3. Mr. Baijnath Prasad No. 2, learned counsel for the opposite party, has taken a preliminary objection on the basis of Section 36 of the Indian Stamp Act which reads as follows:

“36. Where an instrument has been admitted in evidence, such admission shall not, except as provided in Section 61. be called in question at any stage of the same suit or proceeding on the ground that the instrument has not been duly stamped.”

4. A number of decisions have been relied upon on behalf of the plaintiff. Mr. Jha pointed out that in all the reported cases, the admission of the documents was challenged in appeal from the final decision in the suit and no case decides the point where the order admitting the document itself is directly challenged in revision. He has attempted to interpret the section to bar the re-examination of the question at a subsequent stage in the litigation and not when the order of the court admitting the evidence is immediately challenged.

5. It is true that none of the cases cited before me is a case similar to the present one, but on that ground, I do not see any reason to take a different view. The section, as quoted above, says that the admission of an instrument shall not be called in question “at any stage” of the litigation. The expression does not suggest any exception to the rule by reference to time or manner in which the decision of the first court is challenged. As has been observed by the Supreme Court in Hindustan Steel Ltd. v. Dilip Construction Co. (AIR 1969 SC 1238). the Stamp Act is a fiscal measure enacted to secure revenue for the State on certain classes of instruments. It is not enacted to arm a litigant with a weapon of technicality to meet the case of his opponents. The stringent provisions of the Act are conceived in interest of the revenue. With a view to defeat a technical objection by a party challenging the admission of a document, the legislature included Section 36 in the Act. The section

ought to be interpreted in a manner so that its object may be fully achieved. There does not appear, therefore, (any-reason?) to place a narrow meaning of the section. The expression “at any stage” should be given wide connotation. So I hold that the petitioner cannot be allowed to re-agitate the question even by filing a revision application immediately. The observation to the following effect made by the Supreme Court in Javer Chand v.

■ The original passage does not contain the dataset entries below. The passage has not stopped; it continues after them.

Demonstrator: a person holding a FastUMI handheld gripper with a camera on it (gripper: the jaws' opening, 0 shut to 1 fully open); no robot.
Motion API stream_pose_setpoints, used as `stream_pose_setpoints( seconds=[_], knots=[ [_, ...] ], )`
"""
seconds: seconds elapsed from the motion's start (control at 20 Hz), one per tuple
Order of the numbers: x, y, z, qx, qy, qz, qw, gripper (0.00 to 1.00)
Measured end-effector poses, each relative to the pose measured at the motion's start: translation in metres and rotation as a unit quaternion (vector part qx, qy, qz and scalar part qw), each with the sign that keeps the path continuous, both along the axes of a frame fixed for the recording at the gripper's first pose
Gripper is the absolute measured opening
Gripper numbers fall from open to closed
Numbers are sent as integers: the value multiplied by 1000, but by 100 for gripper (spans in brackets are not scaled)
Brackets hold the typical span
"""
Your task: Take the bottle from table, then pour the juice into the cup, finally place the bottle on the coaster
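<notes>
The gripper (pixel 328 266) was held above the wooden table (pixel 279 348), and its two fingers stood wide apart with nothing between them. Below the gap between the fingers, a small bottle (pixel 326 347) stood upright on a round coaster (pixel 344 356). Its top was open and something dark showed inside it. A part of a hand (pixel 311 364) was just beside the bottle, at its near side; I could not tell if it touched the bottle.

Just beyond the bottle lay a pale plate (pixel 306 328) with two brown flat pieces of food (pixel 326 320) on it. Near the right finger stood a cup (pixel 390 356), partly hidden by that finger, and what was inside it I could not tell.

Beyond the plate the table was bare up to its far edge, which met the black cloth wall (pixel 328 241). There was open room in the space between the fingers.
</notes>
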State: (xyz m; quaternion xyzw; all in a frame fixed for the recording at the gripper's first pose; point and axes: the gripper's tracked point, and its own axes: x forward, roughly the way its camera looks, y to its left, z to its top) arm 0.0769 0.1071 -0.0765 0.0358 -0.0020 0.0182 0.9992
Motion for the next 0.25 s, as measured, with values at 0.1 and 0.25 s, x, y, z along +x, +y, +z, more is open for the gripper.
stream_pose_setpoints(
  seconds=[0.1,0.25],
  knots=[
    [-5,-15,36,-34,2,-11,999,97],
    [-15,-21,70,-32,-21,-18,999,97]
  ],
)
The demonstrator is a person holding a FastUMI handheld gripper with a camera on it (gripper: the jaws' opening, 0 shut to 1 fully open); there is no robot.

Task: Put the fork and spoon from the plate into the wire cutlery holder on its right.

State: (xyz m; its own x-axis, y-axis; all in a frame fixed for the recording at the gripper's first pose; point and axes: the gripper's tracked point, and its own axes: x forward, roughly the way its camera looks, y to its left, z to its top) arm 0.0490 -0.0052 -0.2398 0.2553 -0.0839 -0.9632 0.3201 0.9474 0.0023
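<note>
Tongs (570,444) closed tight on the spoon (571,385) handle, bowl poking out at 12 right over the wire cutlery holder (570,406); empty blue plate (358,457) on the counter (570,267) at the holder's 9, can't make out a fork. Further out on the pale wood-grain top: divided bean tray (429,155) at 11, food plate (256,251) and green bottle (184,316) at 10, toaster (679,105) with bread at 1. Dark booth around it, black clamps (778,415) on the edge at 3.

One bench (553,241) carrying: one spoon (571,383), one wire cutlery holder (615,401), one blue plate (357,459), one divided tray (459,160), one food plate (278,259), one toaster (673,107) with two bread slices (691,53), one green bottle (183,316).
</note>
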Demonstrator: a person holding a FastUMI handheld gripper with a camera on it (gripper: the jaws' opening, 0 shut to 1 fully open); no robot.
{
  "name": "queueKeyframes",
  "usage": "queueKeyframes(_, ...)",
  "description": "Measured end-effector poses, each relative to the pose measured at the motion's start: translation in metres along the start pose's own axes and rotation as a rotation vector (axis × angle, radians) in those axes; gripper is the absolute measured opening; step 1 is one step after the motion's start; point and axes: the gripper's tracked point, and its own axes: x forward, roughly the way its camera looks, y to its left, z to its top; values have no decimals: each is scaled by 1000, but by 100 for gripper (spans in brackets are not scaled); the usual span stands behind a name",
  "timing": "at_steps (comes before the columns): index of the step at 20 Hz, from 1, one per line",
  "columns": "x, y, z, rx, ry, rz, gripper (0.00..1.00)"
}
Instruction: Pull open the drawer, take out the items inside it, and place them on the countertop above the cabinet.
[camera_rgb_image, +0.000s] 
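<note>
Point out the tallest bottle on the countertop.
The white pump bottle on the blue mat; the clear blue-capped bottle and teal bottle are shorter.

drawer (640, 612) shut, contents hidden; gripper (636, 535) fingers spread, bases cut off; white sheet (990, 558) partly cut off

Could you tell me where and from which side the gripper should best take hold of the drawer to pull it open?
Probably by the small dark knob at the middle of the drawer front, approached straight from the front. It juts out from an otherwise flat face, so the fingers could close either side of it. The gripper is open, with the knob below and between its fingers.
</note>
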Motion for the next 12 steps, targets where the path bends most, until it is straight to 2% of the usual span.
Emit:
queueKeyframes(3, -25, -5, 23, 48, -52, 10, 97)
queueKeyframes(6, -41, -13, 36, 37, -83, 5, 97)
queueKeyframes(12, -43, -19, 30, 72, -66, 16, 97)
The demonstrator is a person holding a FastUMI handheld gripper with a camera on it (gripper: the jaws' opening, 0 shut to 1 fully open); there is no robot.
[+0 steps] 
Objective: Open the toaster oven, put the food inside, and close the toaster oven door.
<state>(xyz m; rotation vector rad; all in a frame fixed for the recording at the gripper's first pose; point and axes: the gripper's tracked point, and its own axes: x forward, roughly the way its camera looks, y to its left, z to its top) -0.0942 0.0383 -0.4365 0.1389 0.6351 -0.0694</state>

Pukhrai Surana (AIR 1961 SC 1655), although in circumstances which may be distinguishable from the present case, may be usefully quoted (at p. 1657):

“Once a document has been admitted
in evidence as aforesaid, it is not open
either to the trial court itself or to a
court of appeal or revision to go behind
that order.”

6. In the result, I hold that the preliminary objection taken by the plaintiff must prevail. In that view, it is not necessary to decide the point argued by Mr. Jha on the merits of the impugned order. The revision application is dismissed but without costs.